Maroc : une aide financière rehaussée de 25% pour les transporteurs routiers face à la flambée des carburants

Maroc : une aide financière rehaussée de 25% pour les transporteurs routiers face à la flambée des carburants

Le gouvernement marocain a annoncé, ce jeudi, le déblocage d’une nouvelle tranche d’aide financière en faveur des professionnels du transport routier de marchandises et de voyageurs. Cette mesure, qui intervient dans un contexte de hausse soutenue des prix des carburants sur les marchés internationaux, constitue un appui supplémentaire visant à préserver la stabilité du secteur et à atténuer l’impact de ces augmentations sur les coûts d’exploitation.

Selon les informations officielles communiquées par le ministère concerné, le montant de cette aide a été rehaussé de 25% par rapport aux tranches précédentes. Cette bonification significative répond aux demandes répétées des organisations professionnelles, qui alertaient depuis plusieurs mois sur la détérioration de la rentabilité des entreprises de transport.

Contexte et justification de la mesure

Cette décision s’inscrit dans la continuité du dispositif de soutien mis en place par les autorités pour amortir les chocs pétroliers. Le secteur des transports, vital pour l’économie nationale et la chaîne logistique, est particulièrement vulnérable aux fluctuations du prix du baril de pétrole. Les carburants représentent en effet une part majoritaire des charges d’exploitation pour ces professionnels.

La hausse mondiale des cours, accentuée par les tensions géopolitiques récentes, a conduit à une pression inflationniste directe sur le secteur. Sans intervention, cette situation risquait de se répercuter sur les tarifs du fret et du transport de personnes, avec des conséquences potentielles sur l’ensemble de l’activité économique et le pouvoir d’achat des citoyens.

Modalités d’application et bénéficiaires

L’aide concerne l’ensemble des transporteurs routiers titulaires d’une autorisation d’exercice en règle. Les modalités précises de versement, ainsi que le calendrier, seront précisés par voie circulaire dans les prochains jours. Les représentants du secteur ont été informés lors d’une réunion de concertation tenue à Rabat.

Le mécanisme de calcul tiendra compte, comme auparavant, de la consommation moyenne de carburant par type de véhicule et de la distance parcourue. L’objectif affiché est d’offrir une compensation partielle mais tangible, permettant aux entreprises de maintenir leur activité sans compromettre leur équilibre financier.

Les transporteurs de voyageurs, notamment ceux assurant les lignes interurbaines et le transport scolaire, sont également inclus dans ce dispositif. Cette inclusion vise à garantir la continuité du service public de mobilité sur l’ensemble du territoire national.

Réactions et perspectives

Les premières réactions des fédérations professionnelles sont mitigées. Si l’augmentation de l’enveloppe est saluée comme une avancée, certaines voix estiment que l’aide, bien que nécessaire, reste une solution palliative. Elles appellent à une réflexion structurelle plus profonde sur la fiscalité des carburants et sur la modernisation de la flotte nationale pour améliorer son efficacité énergétique.

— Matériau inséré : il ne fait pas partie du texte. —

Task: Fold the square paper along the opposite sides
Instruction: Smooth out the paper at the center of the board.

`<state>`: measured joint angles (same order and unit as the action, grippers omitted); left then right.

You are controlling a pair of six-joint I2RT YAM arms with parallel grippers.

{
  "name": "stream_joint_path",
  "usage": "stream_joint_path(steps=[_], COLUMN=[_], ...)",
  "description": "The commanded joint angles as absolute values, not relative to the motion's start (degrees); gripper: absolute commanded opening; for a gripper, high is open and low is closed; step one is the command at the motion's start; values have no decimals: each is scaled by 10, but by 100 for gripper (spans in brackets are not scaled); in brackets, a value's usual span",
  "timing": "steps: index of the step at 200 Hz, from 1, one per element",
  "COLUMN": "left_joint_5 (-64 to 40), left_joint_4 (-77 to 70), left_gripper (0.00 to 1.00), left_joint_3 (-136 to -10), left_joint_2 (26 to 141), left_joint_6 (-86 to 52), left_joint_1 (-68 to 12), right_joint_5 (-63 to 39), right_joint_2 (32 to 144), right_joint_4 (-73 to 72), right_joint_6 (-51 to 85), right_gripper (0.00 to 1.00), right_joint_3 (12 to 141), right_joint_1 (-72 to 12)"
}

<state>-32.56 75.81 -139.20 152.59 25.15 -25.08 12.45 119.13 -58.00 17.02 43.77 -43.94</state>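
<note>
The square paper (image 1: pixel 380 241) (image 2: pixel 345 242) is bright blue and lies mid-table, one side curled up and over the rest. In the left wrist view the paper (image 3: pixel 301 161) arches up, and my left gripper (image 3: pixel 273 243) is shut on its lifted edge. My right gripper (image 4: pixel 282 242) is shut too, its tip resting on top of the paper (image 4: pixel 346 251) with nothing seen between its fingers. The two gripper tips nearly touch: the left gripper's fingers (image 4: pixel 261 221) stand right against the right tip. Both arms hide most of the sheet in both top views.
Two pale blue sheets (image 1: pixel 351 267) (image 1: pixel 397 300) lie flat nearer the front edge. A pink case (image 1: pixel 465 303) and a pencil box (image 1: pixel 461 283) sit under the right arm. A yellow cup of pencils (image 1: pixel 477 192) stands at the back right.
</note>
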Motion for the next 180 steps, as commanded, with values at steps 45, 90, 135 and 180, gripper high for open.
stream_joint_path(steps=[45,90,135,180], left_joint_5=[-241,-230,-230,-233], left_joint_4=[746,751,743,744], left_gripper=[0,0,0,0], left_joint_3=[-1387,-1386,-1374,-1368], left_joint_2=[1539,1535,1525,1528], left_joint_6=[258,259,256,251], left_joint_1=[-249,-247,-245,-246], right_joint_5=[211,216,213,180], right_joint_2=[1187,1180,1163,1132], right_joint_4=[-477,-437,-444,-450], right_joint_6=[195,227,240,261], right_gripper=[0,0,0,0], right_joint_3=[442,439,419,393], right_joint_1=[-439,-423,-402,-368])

De leur côté, les autorités rappellent que cette aide s’accompagne d’autres programmes de soutien, notamment ceux facilitant le renouvellement des véhicules par l’acquisition de modèles moins polluants et plus économes en carburant. La convergence des politiques de soutien conjoncturel et de transition énergétique est présentée comme une priorité.

La mise en œuvre effective de cette aide rehaussée sera suivie de près par l’ensemble des parties prenantes. Son impact sur la trésorerie des entreprises et sur la stabilité des tarifs pratiqués sera évalué dans les semaines à venir.

Les prochaines étapes dépendront largement de l’évolution du marché pétrolier international. Le gouvernement a indiqué qu’il se tenait prêt à réévaluer les mesures de soutien si la situation venait à exacerber les difficultés du secteur. Une prochaine réunion d’évaluation est d’ores et déjà prévue pour le trimestre prochain, afin d’ajuster si nécessaire les dispositifs d’accompagnement en fonction de la conjoncture économique.